IHU On-Line - Quais seriam os maiores medos do sujeito pós-moderno?
Christoph Dejours - O medo é mau conselheiro. Ele gera condutas de autodefesa que arruínam as instituições e violam o direito. Talvez o mais preocupante não seja o medo, mas, principalmente a falta de esperança de que a tendência possa se inverter. Nós não estamos mais em condições de transmitir a confiança, a esperança, o senso comum da justiça, a solidariedade, nem as regras de vivermos com nossos filhos. Nós só sabemos transmitir uma única coisa: o valor do dinheiro. Isso é insuficiente, no entanto, para constituir a base de uma cultura.

IHU On-Line - Como o senhor vê a relação de violência e insegurança vivida pelos imigrantes na França e as reações da população francesa?
Christoph Dejours - Os imigrados efetivamente sofrem discriminações cada vez mais importantes na França. O comunitarismo de um lado ganha terreno, e, do outro, os franceses se tornam racistas e xenófobos, como em toda a Europa, aliás. Há certamente pessoas que se esforçam em resistir a esses desvios deploráveis, porém são minoritárias e uma ação eficaz não é assumida pelos partidos políticos que se interessam muito mais pelas estratégias de conquista do poder e pelo clientelismo, do que pelas questões políticas e pela luta em favor da justiça e da proteção dos mais fracos.

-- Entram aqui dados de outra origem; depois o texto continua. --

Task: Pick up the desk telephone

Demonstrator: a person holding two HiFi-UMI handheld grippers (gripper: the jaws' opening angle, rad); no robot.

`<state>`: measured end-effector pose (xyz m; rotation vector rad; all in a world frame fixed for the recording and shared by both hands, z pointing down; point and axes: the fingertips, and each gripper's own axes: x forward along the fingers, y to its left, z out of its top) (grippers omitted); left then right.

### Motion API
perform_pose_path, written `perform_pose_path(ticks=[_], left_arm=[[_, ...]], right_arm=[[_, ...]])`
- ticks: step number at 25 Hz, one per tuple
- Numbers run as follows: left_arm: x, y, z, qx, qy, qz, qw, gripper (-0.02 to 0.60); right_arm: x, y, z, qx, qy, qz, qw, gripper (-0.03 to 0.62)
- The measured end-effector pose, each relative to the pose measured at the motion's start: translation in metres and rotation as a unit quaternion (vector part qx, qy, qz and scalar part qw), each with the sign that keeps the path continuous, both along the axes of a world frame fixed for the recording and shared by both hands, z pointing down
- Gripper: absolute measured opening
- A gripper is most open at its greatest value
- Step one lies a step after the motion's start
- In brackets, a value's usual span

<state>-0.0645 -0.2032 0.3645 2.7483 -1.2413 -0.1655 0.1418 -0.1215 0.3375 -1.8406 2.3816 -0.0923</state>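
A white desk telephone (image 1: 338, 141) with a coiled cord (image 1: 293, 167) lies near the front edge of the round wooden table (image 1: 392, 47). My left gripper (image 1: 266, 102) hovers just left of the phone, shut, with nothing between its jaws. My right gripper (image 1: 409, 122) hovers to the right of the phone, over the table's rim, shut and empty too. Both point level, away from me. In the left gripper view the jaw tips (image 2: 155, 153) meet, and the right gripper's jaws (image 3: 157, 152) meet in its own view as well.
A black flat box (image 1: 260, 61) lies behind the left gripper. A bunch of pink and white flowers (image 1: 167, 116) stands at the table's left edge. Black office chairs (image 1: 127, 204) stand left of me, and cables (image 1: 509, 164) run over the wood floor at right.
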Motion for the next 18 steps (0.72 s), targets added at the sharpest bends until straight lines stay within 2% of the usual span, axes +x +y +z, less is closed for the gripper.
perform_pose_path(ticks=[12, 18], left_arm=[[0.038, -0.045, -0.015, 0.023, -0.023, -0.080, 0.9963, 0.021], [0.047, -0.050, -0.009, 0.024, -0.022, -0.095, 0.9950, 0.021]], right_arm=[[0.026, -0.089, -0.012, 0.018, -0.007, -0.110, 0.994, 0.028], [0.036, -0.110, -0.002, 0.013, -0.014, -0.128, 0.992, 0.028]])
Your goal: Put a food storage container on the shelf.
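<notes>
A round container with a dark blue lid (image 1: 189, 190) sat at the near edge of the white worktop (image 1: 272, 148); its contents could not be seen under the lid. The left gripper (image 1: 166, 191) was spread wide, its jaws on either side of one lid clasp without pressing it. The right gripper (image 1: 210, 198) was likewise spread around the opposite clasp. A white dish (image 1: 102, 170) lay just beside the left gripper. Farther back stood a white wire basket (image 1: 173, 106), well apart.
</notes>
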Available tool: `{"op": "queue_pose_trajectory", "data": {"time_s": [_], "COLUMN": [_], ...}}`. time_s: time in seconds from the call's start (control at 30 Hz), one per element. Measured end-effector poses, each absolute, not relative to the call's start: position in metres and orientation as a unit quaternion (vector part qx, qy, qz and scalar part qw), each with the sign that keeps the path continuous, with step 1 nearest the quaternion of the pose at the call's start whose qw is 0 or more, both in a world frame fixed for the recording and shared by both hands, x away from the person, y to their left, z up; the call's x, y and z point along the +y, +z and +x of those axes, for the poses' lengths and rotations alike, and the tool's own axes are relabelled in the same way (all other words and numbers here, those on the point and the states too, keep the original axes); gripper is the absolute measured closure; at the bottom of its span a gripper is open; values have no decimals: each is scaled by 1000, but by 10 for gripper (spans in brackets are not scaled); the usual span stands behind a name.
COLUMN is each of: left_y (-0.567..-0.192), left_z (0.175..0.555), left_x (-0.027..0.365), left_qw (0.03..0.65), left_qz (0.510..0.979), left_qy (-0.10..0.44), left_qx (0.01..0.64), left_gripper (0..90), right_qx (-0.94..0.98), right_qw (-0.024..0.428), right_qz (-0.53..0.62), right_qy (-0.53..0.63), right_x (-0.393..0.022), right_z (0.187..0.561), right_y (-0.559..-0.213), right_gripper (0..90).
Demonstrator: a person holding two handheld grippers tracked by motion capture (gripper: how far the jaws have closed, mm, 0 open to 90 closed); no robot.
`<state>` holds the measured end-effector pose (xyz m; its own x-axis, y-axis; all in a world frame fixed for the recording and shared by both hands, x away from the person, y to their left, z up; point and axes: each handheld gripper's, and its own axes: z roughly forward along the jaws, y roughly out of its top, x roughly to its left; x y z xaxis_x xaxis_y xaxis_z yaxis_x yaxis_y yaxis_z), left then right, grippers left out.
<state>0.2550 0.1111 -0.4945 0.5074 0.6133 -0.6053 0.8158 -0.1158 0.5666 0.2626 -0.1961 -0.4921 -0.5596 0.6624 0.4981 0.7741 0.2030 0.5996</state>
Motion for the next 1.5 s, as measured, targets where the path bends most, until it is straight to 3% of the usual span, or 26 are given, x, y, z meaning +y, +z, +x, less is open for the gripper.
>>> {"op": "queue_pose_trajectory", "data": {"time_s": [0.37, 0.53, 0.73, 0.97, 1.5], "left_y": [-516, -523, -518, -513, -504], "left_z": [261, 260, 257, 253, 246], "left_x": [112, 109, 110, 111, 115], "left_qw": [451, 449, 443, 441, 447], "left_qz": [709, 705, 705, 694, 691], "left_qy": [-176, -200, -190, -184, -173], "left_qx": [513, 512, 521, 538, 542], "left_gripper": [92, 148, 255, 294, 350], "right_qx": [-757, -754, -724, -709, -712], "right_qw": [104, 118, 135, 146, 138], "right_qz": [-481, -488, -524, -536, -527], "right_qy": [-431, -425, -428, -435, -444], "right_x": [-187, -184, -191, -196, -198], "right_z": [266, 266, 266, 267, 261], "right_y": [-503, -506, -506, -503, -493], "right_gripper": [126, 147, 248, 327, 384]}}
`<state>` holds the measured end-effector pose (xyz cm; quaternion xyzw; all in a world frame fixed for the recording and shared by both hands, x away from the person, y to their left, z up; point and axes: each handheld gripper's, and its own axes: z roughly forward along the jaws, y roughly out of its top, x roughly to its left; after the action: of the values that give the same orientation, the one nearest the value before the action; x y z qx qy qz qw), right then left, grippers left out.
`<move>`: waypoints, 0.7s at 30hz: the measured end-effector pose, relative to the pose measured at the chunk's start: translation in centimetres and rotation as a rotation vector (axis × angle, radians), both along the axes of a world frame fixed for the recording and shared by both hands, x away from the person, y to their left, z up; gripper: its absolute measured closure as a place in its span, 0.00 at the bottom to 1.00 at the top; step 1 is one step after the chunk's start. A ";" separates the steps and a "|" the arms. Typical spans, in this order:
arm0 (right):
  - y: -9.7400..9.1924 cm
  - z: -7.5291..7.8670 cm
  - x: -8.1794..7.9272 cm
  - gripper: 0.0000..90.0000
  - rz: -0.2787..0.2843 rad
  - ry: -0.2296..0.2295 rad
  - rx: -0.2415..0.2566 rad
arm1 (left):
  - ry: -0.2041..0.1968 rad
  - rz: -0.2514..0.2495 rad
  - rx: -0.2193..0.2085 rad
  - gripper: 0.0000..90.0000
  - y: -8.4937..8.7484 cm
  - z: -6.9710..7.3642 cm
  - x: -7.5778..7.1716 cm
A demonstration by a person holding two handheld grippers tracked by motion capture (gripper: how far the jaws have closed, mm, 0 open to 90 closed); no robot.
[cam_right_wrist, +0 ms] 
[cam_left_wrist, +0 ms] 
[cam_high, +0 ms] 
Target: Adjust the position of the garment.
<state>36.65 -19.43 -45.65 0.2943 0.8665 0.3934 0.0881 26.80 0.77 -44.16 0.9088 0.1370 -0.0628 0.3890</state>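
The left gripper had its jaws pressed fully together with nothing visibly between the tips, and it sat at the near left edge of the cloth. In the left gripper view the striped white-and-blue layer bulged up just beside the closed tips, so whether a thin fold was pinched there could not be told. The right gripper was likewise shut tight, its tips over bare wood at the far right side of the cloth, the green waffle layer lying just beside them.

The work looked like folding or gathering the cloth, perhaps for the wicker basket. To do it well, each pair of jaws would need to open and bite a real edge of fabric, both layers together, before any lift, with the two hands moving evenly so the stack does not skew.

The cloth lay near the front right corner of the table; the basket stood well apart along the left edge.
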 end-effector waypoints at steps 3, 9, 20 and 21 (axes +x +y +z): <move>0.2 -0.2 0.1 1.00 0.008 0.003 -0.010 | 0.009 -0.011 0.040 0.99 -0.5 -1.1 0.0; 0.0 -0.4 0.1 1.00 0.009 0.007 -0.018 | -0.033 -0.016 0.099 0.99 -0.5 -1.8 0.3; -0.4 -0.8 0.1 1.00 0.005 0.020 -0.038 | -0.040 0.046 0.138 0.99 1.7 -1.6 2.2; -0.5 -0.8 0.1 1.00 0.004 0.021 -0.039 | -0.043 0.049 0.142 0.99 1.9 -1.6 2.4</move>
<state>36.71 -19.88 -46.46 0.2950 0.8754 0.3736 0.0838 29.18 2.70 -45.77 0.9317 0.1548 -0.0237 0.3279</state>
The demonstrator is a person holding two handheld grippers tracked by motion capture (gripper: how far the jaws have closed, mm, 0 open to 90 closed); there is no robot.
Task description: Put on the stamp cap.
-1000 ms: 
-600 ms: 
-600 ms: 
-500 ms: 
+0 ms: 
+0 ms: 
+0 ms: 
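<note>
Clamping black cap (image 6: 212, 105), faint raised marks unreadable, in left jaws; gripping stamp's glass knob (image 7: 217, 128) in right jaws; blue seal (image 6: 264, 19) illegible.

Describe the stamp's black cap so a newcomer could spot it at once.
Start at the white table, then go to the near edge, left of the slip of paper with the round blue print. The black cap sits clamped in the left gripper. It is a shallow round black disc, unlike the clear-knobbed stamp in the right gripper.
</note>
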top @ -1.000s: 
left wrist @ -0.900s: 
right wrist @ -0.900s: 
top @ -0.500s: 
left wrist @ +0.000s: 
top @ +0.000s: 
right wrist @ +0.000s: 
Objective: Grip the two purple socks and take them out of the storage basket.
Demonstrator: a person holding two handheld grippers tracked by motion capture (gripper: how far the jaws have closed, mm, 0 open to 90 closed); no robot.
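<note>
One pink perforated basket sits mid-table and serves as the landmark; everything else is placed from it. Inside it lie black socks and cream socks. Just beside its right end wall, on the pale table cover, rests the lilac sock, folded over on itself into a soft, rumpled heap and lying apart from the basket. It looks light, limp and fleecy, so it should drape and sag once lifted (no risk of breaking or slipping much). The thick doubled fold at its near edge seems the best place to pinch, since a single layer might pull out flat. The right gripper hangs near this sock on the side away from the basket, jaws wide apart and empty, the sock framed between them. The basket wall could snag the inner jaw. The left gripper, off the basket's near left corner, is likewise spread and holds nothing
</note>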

IHU On-Line - Como os jovens franceses vêm se manifestando na busca de melhorias nas condições de trabalho? Quais suas principais rebeldias nesse sentido?
Christoph Dejours - Por enquanto, os jovens não se batem para transformar as condições e a organização do trabalho. Eles se batem pelo emprego como tal, não pelo conteúdo, ou pelo sentido do trabalho. Há, no entanto, alguns frêmitos desde o início de 2006, e o movimento da primavera foi ocasião de debates, em particular entre os estudantes, sugerindo de uma parte, que alguns entre eles já não crêem mais nas teses absurdas do fim do trabalho, e, de outra parte, manifestam novamente curiosidade pelas ciências do trabalho. É apenas um frêmito, porém, e não existe, atualmente, uma luta organizada dos jovens sobre o tema do trabalho.